|
Лишь мои шаги то отскакивали эхом от стен, то барахтались в чахлых захарканных палисадничках; да нечастые распахнутые окна оплескивали меня дикторским бормотанием, смехом, перебранками, музыкой.
А потом из-за очередного излома этой словно бы артритом скрюченной улочки вызмеилась она. Вкрадчивая, сперва почти неприметная мелодия по-подлому ввинтилась, всосалась в мозг, вытеснила оттуда все… кроме памяти.
Что-то такое же монотонное, плаксиво-навязчивое высвистывали метелки гаоляна под злыми ветреными порывами, и, казалось бы, еле слышный их посвист сочился даже сквозь грохот разрывов.
Зачем я напросился в то дело? Что вообще погнало меня из университетского благополучия в пропахшую кровью Маньчжурию? Надежда на случай поломать проклятие? Что ж, очередной случай действительно выпал.
Разрывы шматовали двухметровые метельчатые стебли, густо пятная гаоляновое поле дымящимися проплешинами. Поручик приказал изобразить атаку на всхолмье, с вершины которого уже сыпалась к нам вражеская пехота. Он так и сказал: «изобразить». Потом назвал троих счастливцев, которым предстояло доставить по назначению пленного.
— А нам, прочим-то, чё — дохнуть для отвлеченья японецкого вниманья? — процедил кто-то из нижних чинов.
— А ты чего ждал?! Или тебя штыком в задницу пырнули, когда батальонный выкликал охотников?! — зло осведомился поручик. — Ну, что сгрудились? Хотите, чтоб одной шимозой всех разом накрыло?! Рассыпаться! В цепь! И — вперед… то есть назад — марш! Бегом!
«Бегом». Через плотную заросль, держа винтовку горизонтально перед собой, — тут и шагом-то труд почти сверхпредельный. Зато по гаоляну двинулась такая волна, будто не жалкий загнанный полувзвод из последних сил, а больше роты поднялось в атаку — неторопливую, расчетливую.

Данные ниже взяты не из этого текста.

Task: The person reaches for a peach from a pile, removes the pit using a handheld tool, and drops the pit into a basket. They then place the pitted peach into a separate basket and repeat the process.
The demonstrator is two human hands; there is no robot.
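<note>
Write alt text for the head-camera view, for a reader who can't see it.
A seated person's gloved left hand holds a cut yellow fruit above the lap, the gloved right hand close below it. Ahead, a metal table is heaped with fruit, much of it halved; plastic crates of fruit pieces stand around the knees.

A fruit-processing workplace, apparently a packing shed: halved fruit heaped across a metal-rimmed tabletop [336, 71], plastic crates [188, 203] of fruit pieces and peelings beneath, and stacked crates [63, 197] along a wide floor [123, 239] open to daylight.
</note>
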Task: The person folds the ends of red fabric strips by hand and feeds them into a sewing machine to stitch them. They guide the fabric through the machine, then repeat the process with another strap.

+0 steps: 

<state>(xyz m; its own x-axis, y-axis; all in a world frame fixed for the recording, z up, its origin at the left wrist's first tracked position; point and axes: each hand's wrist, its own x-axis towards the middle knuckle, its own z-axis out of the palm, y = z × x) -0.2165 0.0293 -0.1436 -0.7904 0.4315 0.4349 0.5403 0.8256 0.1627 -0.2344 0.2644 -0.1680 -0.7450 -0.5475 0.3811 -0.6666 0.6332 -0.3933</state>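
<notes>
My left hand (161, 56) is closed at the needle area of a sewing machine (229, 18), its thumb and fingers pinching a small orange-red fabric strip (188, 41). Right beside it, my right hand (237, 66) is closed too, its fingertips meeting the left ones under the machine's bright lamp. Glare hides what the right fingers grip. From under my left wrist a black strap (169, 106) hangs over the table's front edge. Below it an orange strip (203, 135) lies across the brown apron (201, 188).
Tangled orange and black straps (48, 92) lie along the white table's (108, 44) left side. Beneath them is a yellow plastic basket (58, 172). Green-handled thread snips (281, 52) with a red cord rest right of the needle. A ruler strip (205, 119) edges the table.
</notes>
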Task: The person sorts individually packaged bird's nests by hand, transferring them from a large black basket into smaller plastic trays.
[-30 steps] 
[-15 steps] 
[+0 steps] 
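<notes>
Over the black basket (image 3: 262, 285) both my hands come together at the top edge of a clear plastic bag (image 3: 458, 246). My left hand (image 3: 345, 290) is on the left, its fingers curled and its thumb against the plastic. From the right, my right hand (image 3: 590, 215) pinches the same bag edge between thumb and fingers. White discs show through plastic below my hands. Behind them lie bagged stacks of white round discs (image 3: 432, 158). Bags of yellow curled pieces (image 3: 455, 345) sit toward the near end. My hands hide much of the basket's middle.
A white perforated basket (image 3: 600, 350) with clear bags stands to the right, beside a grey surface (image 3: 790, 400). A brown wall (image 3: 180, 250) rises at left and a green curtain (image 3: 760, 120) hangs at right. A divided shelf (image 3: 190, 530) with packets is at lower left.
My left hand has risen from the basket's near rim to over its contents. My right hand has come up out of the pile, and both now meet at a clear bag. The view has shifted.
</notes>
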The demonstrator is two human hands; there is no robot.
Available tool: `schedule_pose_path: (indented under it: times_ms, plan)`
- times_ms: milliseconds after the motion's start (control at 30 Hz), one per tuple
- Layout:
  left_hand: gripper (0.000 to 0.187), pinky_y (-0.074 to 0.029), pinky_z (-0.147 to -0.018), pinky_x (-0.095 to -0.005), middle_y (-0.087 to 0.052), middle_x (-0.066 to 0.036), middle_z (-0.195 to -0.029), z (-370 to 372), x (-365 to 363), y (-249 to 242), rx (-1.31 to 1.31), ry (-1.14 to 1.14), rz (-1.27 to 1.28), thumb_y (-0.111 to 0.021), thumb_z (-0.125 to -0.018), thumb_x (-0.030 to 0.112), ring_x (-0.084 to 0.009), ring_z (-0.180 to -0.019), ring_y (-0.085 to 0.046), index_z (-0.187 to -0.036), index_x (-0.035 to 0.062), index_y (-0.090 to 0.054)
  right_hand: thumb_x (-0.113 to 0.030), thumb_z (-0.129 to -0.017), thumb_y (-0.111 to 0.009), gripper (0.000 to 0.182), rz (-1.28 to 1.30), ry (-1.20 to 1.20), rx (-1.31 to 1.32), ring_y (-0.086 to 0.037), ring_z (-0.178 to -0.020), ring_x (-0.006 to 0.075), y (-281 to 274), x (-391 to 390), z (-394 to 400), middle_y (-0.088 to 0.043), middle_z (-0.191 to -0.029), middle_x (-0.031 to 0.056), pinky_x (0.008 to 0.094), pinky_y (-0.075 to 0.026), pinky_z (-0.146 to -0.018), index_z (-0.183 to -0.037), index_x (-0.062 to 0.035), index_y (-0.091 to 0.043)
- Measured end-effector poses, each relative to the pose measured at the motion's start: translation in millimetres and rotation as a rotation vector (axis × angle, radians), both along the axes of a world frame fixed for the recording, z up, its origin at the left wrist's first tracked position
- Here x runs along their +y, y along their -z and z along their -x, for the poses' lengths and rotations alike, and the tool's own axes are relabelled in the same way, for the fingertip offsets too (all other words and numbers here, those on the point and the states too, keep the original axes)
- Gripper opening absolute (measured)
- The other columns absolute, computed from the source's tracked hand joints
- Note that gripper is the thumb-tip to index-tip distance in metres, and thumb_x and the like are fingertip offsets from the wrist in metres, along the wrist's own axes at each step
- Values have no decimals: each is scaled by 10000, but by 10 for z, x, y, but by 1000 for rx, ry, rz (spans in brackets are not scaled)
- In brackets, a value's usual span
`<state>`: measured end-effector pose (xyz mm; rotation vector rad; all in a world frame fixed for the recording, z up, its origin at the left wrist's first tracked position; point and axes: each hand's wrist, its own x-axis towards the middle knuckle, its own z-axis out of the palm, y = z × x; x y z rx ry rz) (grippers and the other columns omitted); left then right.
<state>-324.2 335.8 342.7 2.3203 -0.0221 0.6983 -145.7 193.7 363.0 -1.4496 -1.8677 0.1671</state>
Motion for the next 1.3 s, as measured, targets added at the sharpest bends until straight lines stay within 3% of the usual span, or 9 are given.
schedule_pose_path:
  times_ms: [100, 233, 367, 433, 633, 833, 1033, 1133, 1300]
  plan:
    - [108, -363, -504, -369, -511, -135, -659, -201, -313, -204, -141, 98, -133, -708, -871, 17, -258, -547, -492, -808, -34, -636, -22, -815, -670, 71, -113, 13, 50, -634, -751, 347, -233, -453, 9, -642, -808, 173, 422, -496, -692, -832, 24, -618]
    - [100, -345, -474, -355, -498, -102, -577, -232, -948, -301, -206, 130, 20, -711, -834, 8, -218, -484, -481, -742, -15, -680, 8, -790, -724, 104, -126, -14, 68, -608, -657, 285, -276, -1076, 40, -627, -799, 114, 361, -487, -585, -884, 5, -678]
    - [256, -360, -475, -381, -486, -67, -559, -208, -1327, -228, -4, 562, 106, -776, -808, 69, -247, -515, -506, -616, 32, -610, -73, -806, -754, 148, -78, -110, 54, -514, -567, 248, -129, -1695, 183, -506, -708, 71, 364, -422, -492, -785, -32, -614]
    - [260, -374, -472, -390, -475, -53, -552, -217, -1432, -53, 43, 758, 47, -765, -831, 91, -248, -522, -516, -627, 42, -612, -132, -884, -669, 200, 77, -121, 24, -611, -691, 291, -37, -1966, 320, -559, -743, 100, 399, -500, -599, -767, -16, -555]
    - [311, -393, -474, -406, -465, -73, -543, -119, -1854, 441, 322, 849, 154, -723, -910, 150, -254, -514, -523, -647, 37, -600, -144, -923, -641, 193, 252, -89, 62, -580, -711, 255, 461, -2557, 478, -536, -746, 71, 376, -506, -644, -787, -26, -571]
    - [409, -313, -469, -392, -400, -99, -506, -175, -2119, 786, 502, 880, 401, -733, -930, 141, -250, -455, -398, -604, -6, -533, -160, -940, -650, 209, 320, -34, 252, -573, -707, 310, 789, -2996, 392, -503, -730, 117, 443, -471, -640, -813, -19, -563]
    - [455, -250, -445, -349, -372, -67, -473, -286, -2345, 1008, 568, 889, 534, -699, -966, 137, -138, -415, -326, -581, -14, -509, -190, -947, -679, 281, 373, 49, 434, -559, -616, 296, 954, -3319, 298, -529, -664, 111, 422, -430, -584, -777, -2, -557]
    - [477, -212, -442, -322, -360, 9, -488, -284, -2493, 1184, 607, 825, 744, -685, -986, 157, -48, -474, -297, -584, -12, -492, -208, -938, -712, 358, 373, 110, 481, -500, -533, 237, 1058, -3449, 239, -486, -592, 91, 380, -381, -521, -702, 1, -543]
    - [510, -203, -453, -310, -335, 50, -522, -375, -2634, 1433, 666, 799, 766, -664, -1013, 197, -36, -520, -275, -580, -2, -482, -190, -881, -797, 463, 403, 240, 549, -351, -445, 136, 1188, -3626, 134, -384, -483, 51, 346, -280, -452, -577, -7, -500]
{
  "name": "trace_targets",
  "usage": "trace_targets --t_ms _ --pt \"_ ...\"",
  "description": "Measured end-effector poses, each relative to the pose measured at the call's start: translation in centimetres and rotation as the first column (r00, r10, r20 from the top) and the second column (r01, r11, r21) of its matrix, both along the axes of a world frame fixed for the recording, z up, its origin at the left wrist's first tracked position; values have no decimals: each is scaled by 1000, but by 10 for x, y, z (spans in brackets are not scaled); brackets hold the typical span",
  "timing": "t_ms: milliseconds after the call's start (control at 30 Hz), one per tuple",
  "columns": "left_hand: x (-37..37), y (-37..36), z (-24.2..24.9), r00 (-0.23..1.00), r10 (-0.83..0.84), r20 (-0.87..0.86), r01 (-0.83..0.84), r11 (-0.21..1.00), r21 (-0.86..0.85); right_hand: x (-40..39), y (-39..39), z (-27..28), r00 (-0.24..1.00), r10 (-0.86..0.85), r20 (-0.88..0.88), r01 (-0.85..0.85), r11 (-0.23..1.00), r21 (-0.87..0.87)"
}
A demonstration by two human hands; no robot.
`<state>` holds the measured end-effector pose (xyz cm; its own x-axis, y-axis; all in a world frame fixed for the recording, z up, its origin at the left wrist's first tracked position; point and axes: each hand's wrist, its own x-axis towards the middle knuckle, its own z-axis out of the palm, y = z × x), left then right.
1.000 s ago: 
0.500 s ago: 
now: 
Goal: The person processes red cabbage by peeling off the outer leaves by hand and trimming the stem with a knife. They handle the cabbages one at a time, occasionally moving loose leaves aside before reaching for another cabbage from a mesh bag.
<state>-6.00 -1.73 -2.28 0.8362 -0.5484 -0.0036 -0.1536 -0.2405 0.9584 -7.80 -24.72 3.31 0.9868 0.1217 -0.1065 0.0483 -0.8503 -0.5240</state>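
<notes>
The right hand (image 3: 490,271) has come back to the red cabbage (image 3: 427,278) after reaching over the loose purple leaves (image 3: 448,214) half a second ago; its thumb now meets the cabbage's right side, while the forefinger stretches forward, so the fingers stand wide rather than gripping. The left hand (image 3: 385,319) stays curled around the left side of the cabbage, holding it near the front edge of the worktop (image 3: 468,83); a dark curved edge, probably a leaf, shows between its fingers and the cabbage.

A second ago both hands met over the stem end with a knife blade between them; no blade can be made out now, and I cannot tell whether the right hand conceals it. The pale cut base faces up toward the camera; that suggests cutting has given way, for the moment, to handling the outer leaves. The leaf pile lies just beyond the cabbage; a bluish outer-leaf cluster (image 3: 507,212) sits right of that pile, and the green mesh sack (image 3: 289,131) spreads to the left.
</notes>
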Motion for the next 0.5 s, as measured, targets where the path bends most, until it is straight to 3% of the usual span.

На ходу я очень старался думать о японце: хоть бы удалось «счастливчикам» довести его целым и хоть бы он впрямь оказался тем самым штабным многознайкой, за которым нас отряжали. Нужно, обязательно нужно было чем-то таким забить себе голову — чтобы не выть взахлеб: помилуй, Господи, пронеси!
Говорят, будто снаряд, который в тебя, не слышен. Мало ли чего говорят! Одно дело — слушать профессорские рассуждения о скорости колебаний воздуха, и совсем другое — визг этого самого воздуха, прошибаемого летучей гибелью.
Господи, пронеси!!!
Потом я запнулся о поручика. Он сидел на земле, обеими руками вцепившись в правое голенище — между стиснутыми грязными пальцами пробивалась темная струйка. Я было примерился стаскивать с него сапог, но офицер отчаянно замотал головой:
— Отставить, вольноопределяющийся! Помогите встать.
Я позволил себе вытаращиться, и он разъяснил на удивление терпеливо:
— Нельзя, чтоб солдаты надолго потеряли меня из виду. Разбегутся.
Пожав плечами, я обхватил его под мышки, вздернул на ноги — поручиково серое от боли лицо оказалось совсем рядом, буквально глаза в глаза. А через миг…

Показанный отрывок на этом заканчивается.